# drywall mixed with plaster - do I need to tape?



## Paulie (Nov 26, 2009)

OK, here is how I've done it for years. Mix up a bag of brown bag, It's durabond and mash it in the gaps pushing some though the lathe spaces and make reasonably smooth. Do not leave any high spots. Then apply mesh tape. Then go over with EZ sand (white bag) mix. Then skim over with bucket mud, sand. :yes:


----------



## AtlanticWBConst. (May 12, 2006)

As stated: 

1. Remove loose plaster.
2. Install same thickness sheetrock (in this case 1/4"). Attach it to the wood lathing using standard drywall screws (1-1/4" x course thread).
3. Apply paper tape, or mesh tape using durabond. 
4. Apply coats to smooth. Use bucket ready-mix for the final coat, as it sands easier, and finishes smoother.

- If you have gaps/spaces between the 1/4" sheetrock edges and the plaster edges, fill these in and smooth out. Allow to dry, before applying the seam tape.

- There is no need to use any kind of durabond or compound between the layer of sheetrock and the lathing you attach it to.
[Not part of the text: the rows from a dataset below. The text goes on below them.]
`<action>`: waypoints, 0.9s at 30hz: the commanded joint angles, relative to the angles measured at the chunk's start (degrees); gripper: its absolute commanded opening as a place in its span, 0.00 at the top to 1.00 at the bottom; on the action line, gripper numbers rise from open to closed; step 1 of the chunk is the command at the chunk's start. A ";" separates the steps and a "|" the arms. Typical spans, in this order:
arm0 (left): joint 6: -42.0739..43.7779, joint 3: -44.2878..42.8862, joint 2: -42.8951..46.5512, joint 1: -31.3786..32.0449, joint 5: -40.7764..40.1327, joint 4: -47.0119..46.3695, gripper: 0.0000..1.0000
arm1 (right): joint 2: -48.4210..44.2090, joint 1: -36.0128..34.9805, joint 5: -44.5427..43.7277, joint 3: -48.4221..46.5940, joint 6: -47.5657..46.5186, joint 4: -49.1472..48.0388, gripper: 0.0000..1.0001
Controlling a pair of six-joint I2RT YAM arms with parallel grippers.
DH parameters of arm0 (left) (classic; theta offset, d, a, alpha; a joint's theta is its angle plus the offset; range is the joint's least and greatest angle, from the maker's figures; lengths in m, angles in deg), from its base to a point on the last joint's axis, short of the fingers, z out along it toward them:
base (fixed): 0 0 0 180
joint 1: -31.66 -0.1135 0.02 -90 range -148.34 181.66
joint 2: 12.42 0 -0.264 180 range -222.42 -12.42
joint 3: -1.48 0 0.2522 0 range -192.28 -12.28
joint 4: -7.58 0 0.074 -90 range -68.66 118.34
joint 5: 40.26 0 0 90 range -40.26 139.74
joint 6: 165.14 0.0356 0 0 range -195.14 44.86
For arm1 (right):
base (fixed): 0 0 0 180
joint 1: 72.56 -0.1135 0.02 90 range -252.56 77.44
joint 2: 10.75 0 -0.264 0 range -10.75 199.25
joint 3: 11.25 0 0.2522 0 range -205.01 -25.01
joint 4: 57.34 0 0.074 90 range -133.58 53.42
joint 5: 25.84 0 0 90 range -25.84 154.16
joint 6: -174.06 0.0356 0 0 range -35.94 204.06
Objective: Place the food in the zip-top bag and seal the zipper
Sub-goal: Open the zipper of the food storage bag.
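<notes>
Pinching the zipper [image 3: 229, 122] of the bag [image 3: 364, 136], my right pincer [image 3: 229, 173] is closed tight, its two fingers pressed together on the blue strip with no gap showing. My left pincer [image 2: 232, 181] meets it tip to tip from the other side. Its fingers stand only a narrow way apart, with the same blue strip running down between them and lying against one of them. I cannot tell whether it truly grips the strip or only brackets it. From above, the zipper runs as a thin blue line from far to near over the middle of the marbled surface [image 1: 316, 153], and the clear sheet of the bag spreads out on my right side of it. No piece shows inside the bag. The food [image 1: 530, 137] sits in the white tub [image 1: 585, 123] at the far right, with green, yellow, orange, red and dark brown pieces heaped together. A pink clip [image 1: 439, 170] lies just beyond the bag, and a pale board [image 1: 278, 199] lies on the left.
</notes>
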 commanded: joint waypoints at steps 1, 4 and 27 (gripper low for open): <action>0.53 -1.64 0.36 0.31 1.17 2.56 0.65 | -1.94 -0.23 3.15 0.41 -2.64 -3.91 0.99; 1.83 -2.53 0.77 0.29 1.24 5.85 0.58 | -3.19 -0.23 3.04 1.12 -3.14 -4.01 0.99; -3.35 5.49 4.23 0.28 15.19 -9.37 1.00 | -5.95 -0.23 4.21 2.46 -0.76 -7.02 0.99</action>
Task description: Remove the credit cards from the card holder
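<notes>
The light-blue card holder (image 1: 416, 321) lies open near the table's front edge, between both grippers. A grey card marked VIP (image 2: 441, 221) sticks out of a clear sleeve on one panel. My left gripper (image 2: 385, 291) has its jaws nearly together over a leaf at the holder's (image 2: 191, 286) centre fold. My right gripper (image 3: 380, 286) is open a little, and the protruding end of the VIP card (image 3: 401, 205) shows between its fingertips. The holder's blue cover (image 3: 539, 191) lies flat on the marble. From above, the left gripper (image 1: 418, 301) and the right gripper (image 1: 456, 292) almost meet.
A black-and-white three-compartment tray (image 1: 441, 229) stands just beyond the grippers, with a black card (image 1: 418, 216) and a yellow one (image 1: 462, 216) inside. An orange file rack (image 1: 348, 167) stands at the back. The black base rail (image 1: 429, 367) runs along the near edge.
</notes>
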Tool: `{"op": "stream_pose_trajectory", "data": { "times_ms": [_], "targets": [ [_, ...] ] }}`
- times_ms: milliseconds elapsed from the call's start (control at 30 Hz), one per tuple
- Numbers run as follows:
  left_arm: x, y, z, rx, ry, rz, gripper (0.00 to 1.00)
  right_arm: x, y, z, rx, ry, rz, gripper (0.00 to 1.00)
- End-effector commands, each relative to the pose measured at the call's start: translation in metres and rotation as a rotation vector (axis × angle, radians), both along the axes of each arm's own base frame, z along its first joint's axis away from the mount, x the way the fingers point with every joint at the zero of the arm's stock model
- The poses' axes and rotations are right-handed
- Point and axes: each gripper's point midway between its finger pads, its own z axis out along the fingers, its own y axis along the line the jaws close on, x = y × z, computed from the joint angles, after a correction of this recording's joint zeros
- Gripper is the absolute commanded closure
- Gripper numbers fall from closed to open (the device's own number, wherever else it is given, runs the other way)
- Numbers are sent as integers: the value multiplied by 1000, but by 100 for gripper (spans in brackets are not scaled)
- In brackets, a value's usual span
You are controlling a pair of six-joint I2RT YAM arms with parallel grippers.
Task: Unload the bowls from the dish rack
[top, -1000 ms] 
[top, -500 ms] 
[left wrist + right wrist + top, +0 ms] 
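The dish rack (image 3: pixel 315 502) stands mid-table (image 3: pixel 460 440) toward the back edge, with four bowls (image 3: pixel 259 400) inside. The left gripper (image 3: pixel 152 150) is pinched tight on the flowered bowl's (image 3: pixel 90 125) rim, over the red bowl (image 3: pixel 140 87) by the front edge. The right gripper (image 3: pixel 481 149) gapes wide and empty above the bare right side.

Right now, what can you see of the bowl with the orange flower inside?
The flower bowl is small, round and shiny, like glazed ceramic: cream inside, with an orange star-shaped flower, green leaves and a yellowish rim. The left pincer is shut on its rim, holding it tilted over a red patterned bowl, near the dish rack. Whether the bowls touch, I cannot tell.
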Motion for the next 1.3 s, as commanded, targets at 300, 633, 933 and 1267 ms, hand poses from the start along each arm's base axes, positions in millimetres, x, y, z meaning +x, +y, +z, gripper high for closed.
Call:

- Alternately, if you have some areas of walls that are really bad, you can install (overlay) new 3/8" sheetrock over the entire wall surface, and attach with 1-5/8" to 2" drywall screws to the lathing and framing. This method creates a permanent repair.


----------



## Windows (Feb 22, 2010)

Thanks for the good advice. I have read about Durabond (brown bag), but now it looks like it is time to get better acquainted with it. From what I have read it sounds like it might be suitable to repair cracks in the plaster too. Thanks again. I just have to figure out now where I can buy it.


----------



## bjbatlanta (Jul 16, 2008)

Any drywall supply yard will have it. Look in the yellow pages...


----------